He nodded toward Bayla.

“Yes, yes!” Bayla cried, rushing forward. “It's my turn!”

Feodor looked between them, and something in his face made Mirren think that this was not a good idea. “The devices have already damaged her system greatly. It will be impossible to prove that their new configuration won't hurt the wearer if we demonstrate it on someone already so injured.”

He's up to something,
Mirren realized as Will snuck another look at the room.
And Will—are they working together?

Of everything that had happened to her in the last month, Will and Feodor working together seemed the most improbable.

“I want to wear them!” Bayla cried, and Feodor had to lift his arm to keep the circlet out of her hands.

“Then you test them,” Peregrine told him.

This time when Will ducked around the door, he saw Mirren watching for him. He gave her the fleetest of smiles, and she felt a surge of hope.

But Feodor and Peregrine were staring at each other with such fire in their eyes that she was surprised the space between them didn't burst into flame.

“Do you think I'm stupid?” Peregrine hissed. With his unencumbered arm, he pushed the barrel of the gun into Feodor's gut. “Do you think I forgot what you did to me,
old friend
?”

“I think you've forgotten what I did
for
you,” Feodor replied. He smiled, but his jaw tensed.

“I loved her—”

“Do not speak to me of love,” Feodor snapped, and all the civil tidiness Mirren had admired before was gone from his expression. Now she saw the Feodor that Will was so afraid of, the man with the crazed rage in his eyes and the snarl that destroyed the crisp line of his lips.

Feodor lowered the arm with which he held the circlet, as if he had forgotten it. Bayla, who had been standing beside him, jumping up and down to reach it, grabbed the device out of the air.

“It's mine!” she cried, and jammed it onto her own head.

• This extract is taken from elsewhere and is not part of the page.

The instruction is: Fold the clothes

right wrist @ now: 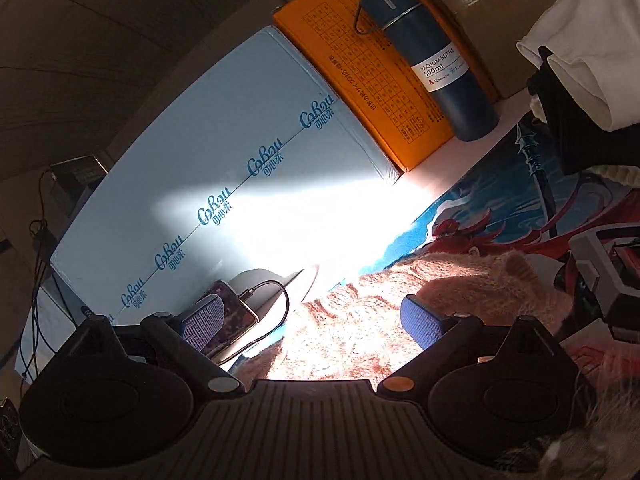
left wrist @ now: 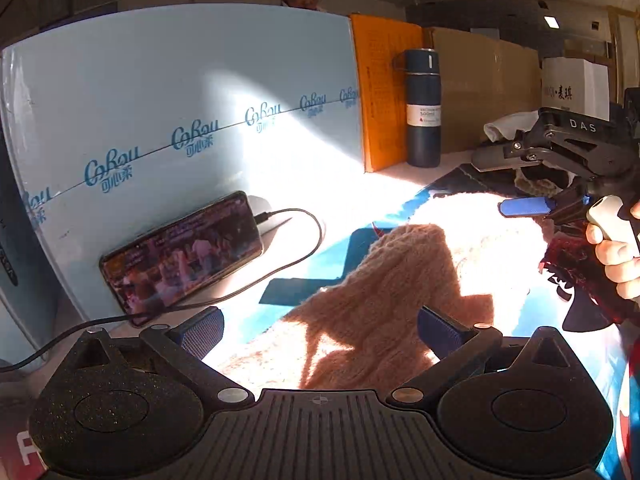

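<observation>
Both jaws stand wide apart, gripping nothing. Left gripper (left wrist: 320, 330) hovers over a pink knit sweater (left wrist: 384, 292) lying on a printed mat (left wrist: 320, 260) on the surface. Right gripper (right wrist: 312, 322) hovers over the same sweater; a hand (left wrist: 616, 256) holds it. Beyond lie a phone (left wrist: 182, 250) with cable, a pale blue box (left wrist: 160, 92), an orange box (left wrist: 384, 92) and a dark bottle (left wrist: 422, 108).
</observation>
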Demonstrator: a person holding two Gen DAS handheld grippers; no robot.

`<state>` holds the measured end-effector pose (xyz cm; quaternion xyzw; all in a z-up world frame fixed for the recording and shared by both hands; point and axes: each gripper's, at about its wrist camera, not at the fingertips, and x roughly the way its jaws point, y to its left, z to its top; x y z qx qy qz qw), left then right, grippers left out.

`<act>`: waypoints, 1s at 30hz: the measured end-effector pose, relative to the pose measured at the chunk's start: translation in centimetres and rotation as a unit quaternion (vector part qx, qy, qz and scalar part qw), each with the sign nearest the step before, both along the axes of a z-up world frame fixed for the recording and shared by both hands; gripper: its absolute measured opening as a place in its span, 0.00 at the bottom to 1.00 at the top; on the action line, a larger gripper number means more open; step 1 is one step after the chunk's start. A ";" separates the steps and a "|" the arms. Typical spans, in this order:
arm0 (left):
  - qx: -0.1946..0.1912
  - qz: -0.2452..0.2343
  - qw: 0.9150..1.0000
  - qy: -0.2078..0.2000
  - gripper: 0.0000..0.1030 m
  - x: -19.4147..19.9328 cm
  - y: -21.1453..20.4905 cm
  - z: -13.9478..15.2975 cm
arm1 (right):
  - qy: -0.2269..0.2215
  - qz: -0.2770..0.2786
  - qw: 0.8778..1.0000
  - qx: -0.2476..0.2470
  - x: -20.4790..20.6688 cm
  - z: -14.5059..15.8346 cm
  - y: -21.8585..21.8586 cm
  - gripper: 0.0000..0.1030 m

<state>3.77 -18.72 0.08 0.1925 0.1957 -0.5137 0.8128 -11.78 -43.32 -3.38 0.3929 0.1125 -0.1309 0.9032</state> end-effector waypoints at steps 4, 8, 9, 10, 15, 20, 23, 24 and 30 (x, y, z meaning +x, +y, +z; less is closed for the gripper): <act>0.004 -0.029 0.999 0.025 1.00 0.2 -3.2 -0.5 | -0.011 0.020 1.000 0.012 -0.2 0.1 0.1 0.93; 0.024 -0.054 0.994 0.087 0.79 1.0 -4.6 -1.9 | -0.008 0.034 0.999 0.036 0.0 0.0 -0.1 0.93; 0.019 -0.060 0.994 0.091 0.72 0.9 -4.5 -2.0 | -0.004 0.035 0.998 0.043 0.1 -0.2 -0.2 0.93; 0.011 -0.062 0.994 0.084 0.56 0.5 -4.2 -1.8 | -0.001 0.037 0.998 0.048 0.2 -0.3 -0.3 0.93; -0.006 -0.074 0.997 0.021 0.12 -2.8 -2.8 -0.7 | 0.007 0.048 0.997 0.057 0.4 -0.4 -0.1 0.93; 0.016 -0.105 0.991 -0.084 0.11 -9.6 -1.9 -1.0 | 0.020 0.063 0.996 0.063 0.3 -0.3 0.4 0.93; 0.034 -0.109 0.985 -0.127 0.12 -12.8 -1.6 -1.8 | 0.037 0.069 0.996 0.041 0.1 -0.1 1.2 0.91; 0.041 -0.112 0.984 -0.132 0.12 -13.5 -1.6 -2.1 | 0.044 0.071 0.996 0.032 -0.1 0.0 1.6 0.90; 0.071 -0.137 0.974 -0.167 0.18 -16.0 -1.8 -2.9 | 0.075 0.078 0.993 -0.043 -1.3 -0.5 4.3 0.54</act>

Feodor shouted, “Now, Will!”

For a heartbeat, nothing happened.

Then Peregrine's arm exploded.

Bayla's head blew apart like a dropped watermelon.

Peregrine, his face emptied by shock, stared at Feodor and then shot him in the gut before fainting.

The room shook, and Feodor fell to the floor beside Peregrine.

“Will!” Mirren screamed, throwing herself over her cousin.

Upstairs, something heavy crashed. Glass shattered, and the walls creaked. Plaster floated down like snow.

Mirren tried to put pressure on Katia's wound again, but Katia said, “I'm okay—help that guy!”

She meant Feodor.
She doesn't know who he is,
Mirren thought, and she didn't know if she should help him or not. If he died, would they still get Haley back? No one had told them.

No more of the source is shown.